◆ Task brief:
Write down every entry below once more, exactly.

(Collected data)

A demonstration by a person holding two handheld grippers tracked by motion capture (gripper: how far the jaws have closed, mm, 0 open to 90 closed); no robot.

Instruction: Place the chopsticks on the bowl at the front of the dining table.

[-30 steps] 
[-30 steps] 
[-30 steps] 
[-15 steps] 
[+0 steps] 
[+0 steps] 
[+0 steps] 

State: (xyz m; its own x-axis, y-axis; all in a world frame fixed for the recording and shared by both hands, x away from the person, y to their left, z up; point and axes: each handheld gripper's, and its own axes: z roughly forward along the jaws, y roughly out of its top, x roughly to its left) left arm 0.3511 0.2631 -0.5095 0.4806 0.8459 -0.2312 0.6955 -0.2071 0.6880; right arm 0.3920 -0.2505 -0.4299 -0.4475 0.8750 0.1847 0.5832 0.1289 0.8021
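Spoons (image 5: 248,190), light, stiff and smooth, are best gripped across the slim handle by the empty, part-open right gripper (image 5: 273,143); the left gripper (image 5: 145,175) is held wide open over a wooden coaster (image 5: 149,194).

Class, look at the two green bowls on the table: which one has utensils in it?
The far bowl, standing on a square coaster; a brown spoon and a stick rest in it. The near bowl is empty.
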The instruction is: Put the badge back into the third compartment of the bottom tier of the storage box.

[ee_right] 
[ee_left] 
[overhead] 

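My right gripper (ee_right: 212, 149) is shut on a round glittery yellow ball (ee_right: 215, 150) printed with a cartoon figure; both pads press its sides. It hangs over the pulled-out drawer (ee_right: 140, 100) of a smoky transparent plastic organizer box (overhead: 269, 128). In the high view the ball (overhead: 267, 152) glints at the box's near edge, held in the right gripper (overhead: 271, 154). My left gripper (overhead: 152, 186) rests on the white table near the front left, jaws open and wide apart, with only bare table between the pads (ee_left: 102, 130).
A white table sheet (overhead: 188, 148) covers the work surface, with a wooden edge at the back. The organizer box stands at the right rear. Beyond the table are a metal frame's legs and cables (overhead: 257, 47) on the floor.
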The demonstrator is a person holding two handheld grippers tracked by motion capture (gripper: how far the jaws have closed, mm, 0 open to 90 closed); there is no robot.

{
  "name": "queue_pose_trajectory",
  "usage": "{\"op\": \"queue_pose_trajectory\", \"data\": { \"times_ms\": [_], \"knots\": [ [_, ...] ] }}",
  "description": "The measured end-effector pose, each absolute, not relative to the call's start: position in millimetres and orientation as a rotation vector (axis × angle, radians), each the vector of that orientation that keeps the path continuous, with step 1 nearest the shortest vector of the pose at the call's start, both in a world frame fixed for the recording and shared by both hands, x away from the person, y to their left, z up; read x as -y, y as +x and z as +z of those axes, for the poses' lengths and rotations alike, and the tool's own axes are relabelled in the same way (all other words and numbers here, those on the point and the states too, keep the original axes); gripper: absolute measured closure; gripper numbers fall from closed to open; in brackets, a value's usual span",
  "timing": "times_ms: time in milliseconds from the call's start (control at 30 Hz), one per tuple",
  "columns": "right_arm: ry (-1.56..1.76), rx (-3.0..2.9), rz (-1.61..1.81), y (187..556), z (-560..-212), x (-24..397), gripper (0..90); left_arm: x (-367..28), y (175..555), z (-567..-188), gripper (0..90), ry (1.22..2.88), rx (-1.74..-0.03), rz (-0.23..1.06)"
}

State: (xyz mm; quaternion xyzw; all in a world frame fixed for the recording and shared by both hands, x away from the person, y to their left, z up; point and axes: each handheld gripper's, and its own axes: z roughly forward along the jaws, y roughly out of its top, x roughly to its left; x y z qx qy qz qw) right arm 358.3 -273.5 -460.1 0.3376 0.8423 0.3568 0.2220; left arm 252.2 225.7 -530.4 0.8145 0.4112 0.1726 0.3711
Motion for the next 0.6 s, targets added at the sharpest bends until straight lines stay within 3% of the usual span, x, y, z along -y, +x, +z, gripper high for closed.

◆ Result below:
A demonstration by a person holding two handheld grippers tracked by motion capture (gripper: how far the jaws have closed, mm, 0 open to 90 closed); no robot.

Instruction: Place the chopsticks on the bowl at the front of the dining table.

[-30 steps] 
[-30 steps] 
[-30 steps] 
[-15 steps] 
[+0 steps] 
[+0 steps] 
[+0 steps] 

State: (xyz m; its own x-axis, y-axis; all in a world frame fixed for the recording and shared by both hands, x away from the person, y to their left, z up; point and axes: each handheld gripper's, and its own axes: z roughly forward along the jaws, y roughly out of its top, x roughly to its left) left arm 0.3511 0.2631 -0.5095 0.4806 0.8459 -0.2312 0.6955 -0.2071 0.6880; right arm 0.3920 -0.2505 -0.4299 -0.4475 0.8750 0.1847 0.5832 0.1289 0.8021
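Spoons (image 5: 248,190), light, stiff and smooth, are best gripped across the slim handle by the empty, part-open right gripper (image 5: 273,143); the left gripper (image 5: 145,175) is held wide open over a wooden coaster (image 5: 149,194).

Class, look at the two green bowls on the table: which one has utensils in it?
The far bowl, standing on a square coaster; a brown spoon and a stick rest in it. The near bowl is empty.
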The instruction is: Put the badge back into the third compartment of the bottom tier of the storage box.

[ee_right] 
[ee_left] 
[overhead] 

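My right gripper (ee_right: 212, 149) is shut on a round glittery yellow ball (ee_right: 215, 150) printed with a cartoon figure; both pads press its sides. It hangs over the pulled-out drawer (ee_right: 140, 100) of a smoky transparent plastic organizer box (overhead: 269, 128). In the high view the ball (overhead: 267, 152) glints at the box's near edge, held in the right gripper (overhead: 271, 154). My left gripper (overhead: 152, 186) rests on the white table near the front left, jaws open and wide apart, with only bare table between the pads (ee_left: 102, 130).
A white table sheet (overhead: 188, 148) covers the work surface, with a wooden edge at the back. The organizer box stands at the right rear. Beyond the table are a metal frame's legs and cables (overhead: 257, 47) on the floor.
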The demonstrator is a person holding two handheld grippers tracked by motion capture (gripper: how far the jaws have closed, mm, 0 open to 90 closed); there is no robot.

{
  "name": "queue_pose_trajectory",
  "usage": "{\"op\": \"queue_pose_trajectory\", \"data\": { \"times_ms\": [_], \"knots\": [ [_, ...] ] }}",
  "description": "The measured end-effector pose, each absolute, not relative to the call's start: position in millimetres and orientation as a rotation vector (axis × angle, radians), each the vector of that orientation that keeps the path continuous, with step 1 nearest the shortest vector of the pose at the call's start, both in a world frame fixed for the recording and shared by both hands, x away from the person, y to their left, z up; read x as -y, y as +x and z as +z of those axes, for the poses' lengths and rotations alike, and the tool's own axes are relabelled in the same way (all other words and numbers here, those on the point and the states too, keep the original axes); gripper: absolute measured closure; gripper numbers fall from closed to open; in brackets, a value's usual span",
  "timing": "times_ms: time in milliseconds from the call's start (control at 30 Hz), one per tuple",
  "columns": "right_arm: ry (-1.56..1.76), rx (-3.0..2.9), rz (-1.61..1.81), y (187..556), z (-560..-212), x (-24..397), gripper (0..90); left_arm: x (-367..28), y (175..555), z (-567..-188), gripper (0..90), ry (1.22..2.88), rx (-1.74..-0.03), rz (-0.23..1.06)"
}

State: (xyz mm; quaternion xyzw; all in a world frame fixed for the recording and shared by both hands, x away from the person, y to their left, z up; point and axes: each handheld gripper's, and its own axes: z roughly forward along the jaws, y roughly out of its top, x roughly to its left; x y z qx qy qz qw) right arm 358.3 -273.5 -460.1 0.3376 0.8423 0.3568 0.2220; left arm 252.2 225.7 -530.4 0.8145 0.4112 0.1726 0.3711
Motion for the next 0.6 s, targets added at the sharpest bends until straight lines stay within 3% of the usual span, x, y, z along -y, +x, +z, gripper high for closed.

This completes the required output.